Single injection reverses blindness in patient with rare genetic disease

A Penn Medicine patient with a genetic form of childhood blindness acquired vision, which lasted for over a year, after receiving a single injection of experimental RNA therapy into the eye. The clinical trial was conducted by researchers at the Scheie Eye Institute at the Perelman School of Medicine at the University of Pennsylvania. Results of the case, detailed in an article published today in Nature medicine, show that the treatment led to marked changes in the fovea, the most important locus of human central vision.

Treatment was designed for patients diagnosed with Leber’s congenital amaurosis (LCA) – an eye disorder that primarily affects the retina – who have a CEP290 mutation, which is one of the genes most commonly involved in patients with disease. Patients with this form of stroke suffer from severe visual disturbances, which usually begin in childhood.

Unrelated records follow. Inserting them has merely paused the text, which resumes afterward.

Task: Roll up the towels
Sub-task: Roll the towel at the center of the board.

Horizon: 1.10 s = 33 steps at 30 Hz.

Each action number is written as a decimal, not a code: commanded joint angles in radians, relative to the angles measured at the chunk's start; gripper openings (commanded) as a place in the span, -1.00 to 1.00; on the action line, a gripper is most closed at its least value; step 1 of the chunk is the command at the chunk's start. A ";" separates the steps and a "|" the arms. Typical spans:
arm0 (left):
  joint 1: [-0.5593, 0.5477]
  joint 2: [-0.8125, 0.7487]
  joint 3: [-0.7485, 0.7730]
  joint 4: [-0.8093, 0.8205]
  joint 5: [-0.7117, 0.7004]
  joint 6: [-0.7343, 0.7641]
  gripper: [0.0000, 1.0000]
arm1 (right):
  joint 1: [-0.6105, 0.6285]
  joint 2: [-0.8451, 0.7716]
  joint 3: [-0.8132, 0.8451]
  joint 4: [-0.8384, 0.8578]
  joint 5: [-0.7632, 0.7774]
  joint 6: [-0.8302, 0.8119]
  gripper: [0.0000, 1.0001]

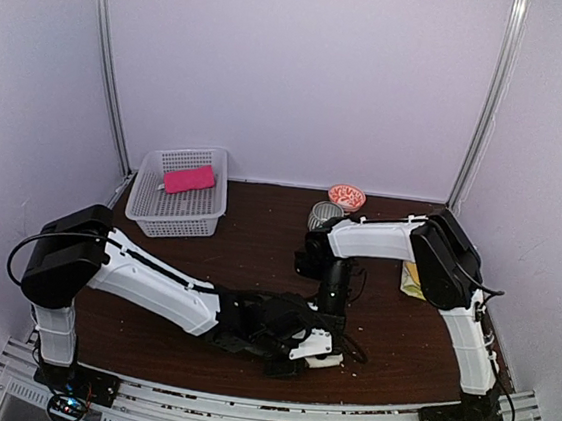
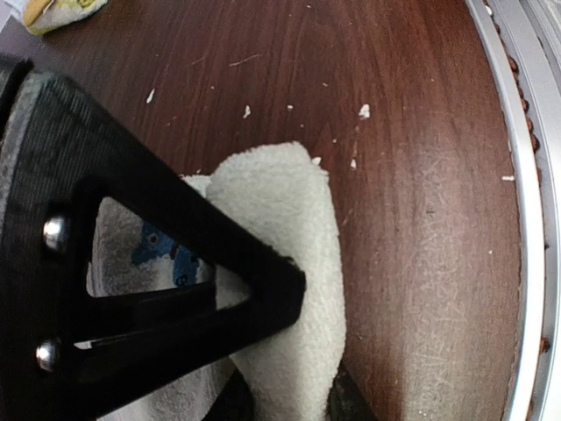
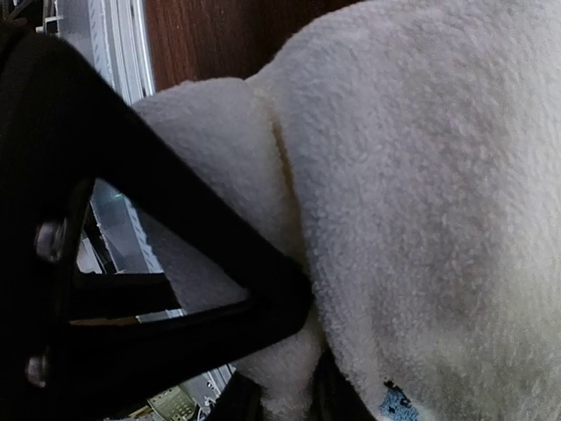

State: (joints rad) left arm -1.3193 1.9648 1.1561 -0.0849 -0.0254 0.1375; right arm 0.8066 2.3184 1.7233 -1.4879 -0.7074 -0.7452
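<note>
Cream towel [image 2: 285, 219], partly rolled; left end effector [image 2: 316, 346] pinches it; right end effector [image 3: 307, 351] likewise

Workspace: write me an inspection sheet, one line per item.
Surface: dark wood table, white crumbs scattered.
Job's things: cream-white towel partly rolled near the front edge; pink towel in white basket; yellow towel beside right arm; grey roll, probably a towel.
Clutter: patterned bowl.
Grippers: left gripper and right gripper, jaws closed on the cream-white towel.
Cables: black cable looping off left arm; second cable on right arm.
Surroundings: white walls, metal rail in front.
</note>
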 commanded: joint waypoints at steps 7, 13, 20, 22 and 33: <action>0.004 0.039 0.048 -0.073 0.156 -0.061 -0.84 | -0.036 -0.327 -0.005 0.190 0.097 0.008 0.99; 0.051 0.070 0.065 -0.125 0.280 -0.131 -0.85 | -0.101 -0.621 0.067 0.397 0.378 0.269 1.00; 0.214 0.185 0.076 -0.056 0.704 -0.316 -0.78 | -0.252 -0.991 -0.313 0.902 0.570 0.437 1.00; 0.250 0.223 0.082 -0.016 0.830 -0.388 -0.77 | -0.253 -1.056 -0.392 0.849 0.338 0.331 0.94; 0.293 0.310 0.097 0.065 0.961 -0.560 -0.72 | -0.060 -1.169 -0.568 0.444 -0.032 -0.138 0.25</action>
State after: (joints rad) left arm -1.0336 2.2051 1.2827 0.0128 0.9192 -0.3317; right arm 0.6582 1.1629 1.2152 -0.9306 -0.6865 -0.7372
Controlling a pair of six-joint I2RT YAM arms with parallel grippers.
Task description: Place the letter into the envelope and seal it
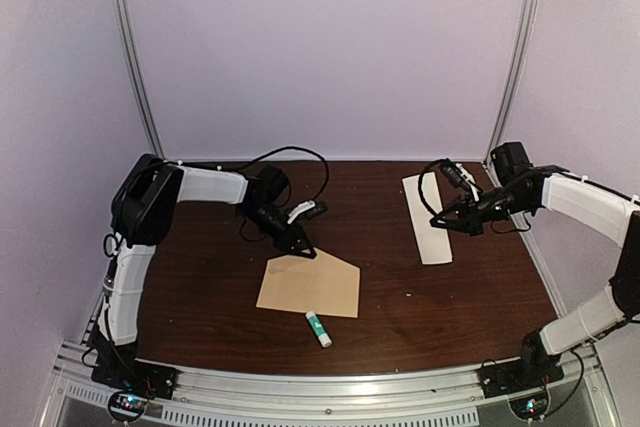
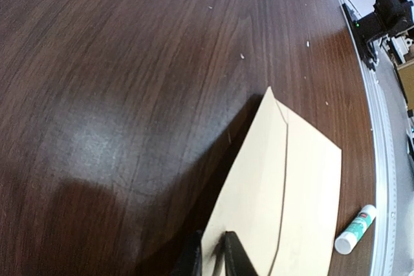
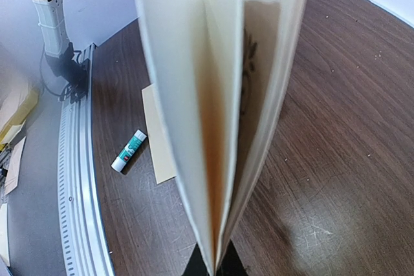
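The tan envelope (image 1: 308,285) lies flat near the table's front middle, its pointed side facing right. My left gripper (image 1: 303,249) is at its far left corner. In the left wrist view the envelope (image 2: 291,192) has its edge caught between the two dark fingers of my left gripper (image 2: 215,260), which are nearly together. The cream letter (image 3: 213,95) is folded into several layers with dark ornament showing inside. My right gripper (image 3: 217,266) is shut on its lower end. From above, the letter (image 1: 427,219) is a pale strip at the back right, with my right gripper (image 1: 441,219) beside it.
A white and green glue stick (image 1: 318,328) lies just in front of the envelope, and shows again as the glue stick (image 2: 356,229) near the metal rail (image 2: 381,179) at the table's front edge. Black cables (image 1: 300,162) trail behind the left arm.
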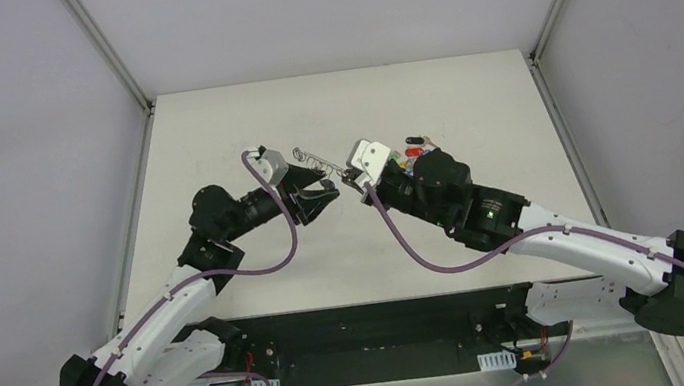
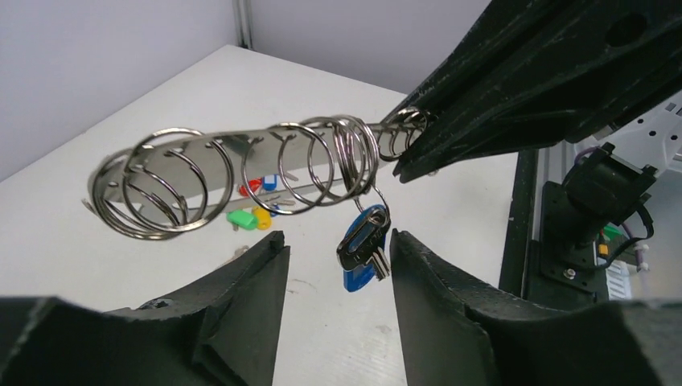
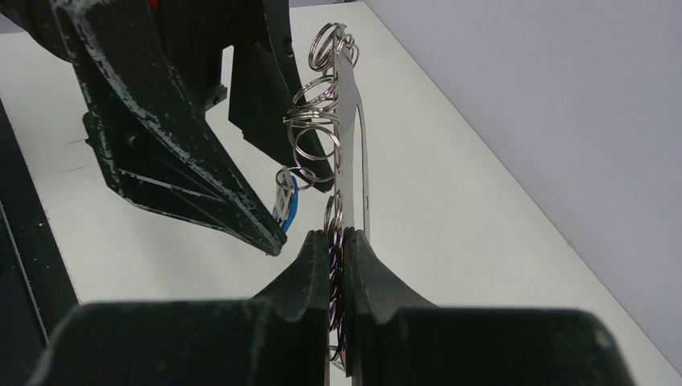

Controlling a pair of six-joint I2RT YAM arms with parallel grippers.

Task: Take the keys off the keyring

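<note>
Above the counter [image 1: 238,127], the keyring [image 2: 241,146] — a flat metal strip strung with wire rings — is held roughly level between my two arms. My right jaws are clamped tight on one end of the strip. Its long axis runs out from them toward the left arm, crossing the left wrist camera from side to side. My left jaws stand wide apart and grip nothing; they sit just under the strip.

A blue-headed key [image 2: 363,249] dangles from a ring close to the clamped end and drops into the gap between the left tips, touching neither as far as I can tell. This is the relation I judge the next move turns on. The key lies between the left jaws and below the strip, so the left arm is the nearer one to pinch it and work it off its ring while the right holds the strip steady. Several coloured keys [image 2: 253,213] lie loose on the counter beyond the strip.
</note>
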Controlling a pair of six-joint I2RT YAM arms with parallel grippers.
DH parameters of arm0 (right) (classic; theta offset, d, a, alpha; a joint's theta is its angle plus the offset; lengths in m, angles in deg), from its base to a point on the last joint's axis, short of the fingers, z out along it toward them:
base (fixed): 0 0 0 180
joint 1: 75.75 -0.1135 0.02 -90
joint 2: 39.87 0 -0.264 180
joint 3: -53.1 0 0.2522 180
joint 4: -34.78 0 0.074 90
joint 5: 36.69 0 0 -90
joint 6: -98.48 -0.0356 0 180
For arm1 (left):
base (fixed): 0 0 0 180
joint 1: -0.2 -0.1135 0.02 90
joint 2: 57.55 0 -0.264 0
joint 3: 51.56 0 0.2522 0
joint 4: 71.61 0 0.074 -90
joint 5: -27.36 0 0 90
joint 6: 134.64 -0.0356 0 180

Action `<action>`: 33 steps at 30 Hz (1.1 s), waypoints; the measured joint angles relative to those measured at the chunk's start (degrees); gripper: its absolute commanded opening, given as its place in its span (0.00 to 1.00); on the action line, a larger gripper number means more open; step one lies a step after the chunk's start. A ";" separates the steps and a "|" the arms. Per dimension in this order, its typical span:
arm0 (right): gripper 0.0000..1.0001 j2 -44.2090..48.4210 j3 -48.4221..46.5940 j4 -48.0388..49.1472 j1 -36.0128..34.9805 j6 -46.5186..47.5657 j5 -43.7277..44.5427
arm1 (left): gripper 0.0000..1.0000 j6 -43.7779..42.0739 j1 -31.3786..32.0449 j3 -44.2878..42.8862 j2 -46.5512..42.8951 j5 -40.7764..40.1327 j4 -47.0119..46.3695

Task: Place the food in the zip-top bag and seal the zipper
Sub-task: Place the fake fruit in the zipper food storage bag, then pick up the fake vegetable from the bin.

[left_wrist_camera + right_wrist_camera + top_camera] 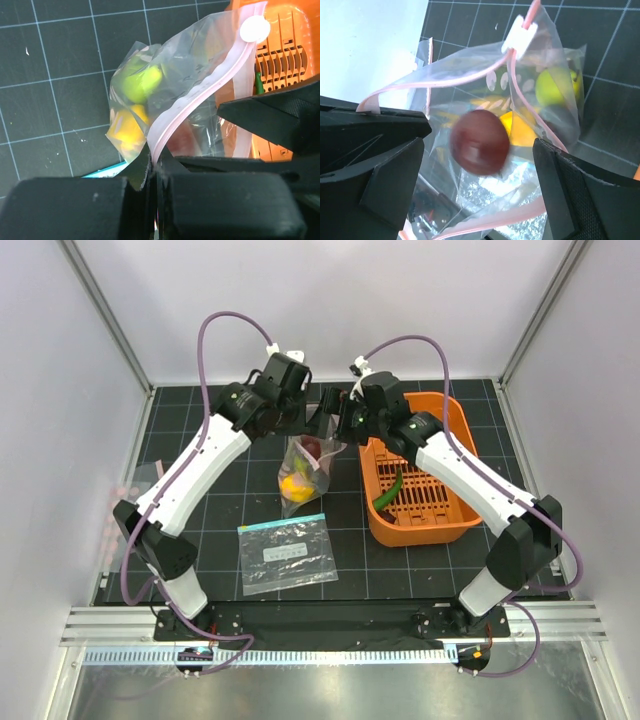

“Our results set a new standard for the biological improvements possible with antisense oligonucleotide therapy in stroke caused by CEP290 mutations,” said co-lead author Artur V. Cideciyan, Ph.D., research professor of ophthalmology. “Importantly, we have established a comparator for gene editing therapies currently underway for the same disease, which will allow the relative merits of two different interventions to be compared.”

In an international clinical trial led at Penn Medicine by Cideciyan and Samuel G. Jacobson, MD, Ph.D., professor of ophthalmology, participants received an intraocular injection of an antisense oligonucleotide called sepofarsen. This short RNA molecule works by increasing normal levels of CEP290 protein in photoreceptors in the eye and improving retinal function under day vision conditions.

In a 2019 study published in Nature medicine, Cideciyan, Jacobson, and colleagues found that repeated injections of sepofarsene every three months resulted in continuous vision gains in 10 patients. The eleventh patient, whose treatment was detailed in the last Nature medicine paper, received only one injection and was examined over a period of 15 months. Prior to treatment, the patient had reduced visual acuity, small visual fields, and no night vision. After the initial dose, the patient decided to forgo quarterly maintenance doses, as regular dosing could lead to cataracts.

After a single injection of sepofarsen, more than a dozen measurements of visual function and retinal structure showed great improvements supporting a biological effect of the treatment. One of the main conclusions of this case was that this biological effect was relatively slow to be absorbed. The researchers found improvement in vision after one month, but the patient’s vision peaked after the second month. More strikingly, the improvements remained when tested for more than 15 months after the first and only injection.

According to the researchers, the prolonged durability of the improvement in vision was unexpected and has implications for the treatment of other ciliopathies – the name of the broad category of diseases associated with genetic mutations encoding defective proteins, resulting in the abnormal function of the eyelashes, a protruding sensory organelle. found on cells.

“This work represents a truly exciting direction for antisense RNA therapy. It has been 30 years since there have been any new drugs using antisense RNA oligonucleotides, although everyone has realized that these treatments hold great promise, ”said Jacobson. “The unexpected stability of the ciliary transition zone noted in the patient prompts reconsideration of sepofarsen dosing regimens, as well as other therapies targeted to the eyelash.”

According to the researchers, one of the reasons the antisense oligonucleotide has been shown to be effective in treating this rare disease is that these tiny RNA molecules are small enough to enter the cell nucleus, but are not eliminated. very quickly, so they stay long enough to do their job.

“There is now, at least in the eye area, a series of clinical trials using antisense oligonucleotides for different genetic defects brought about by the success of the ACV work associated with CEP290 by Drs Cideciyan and Jacobson,” said Joan O’Brien, MD, chair of ophthalmology at the Perelman School of Medicine and director of the Scheie Eye Institute

For future studies, Penn’s authors are planning gene-specific therapies for other blinding hereditary retinal disorders that are currently incurable.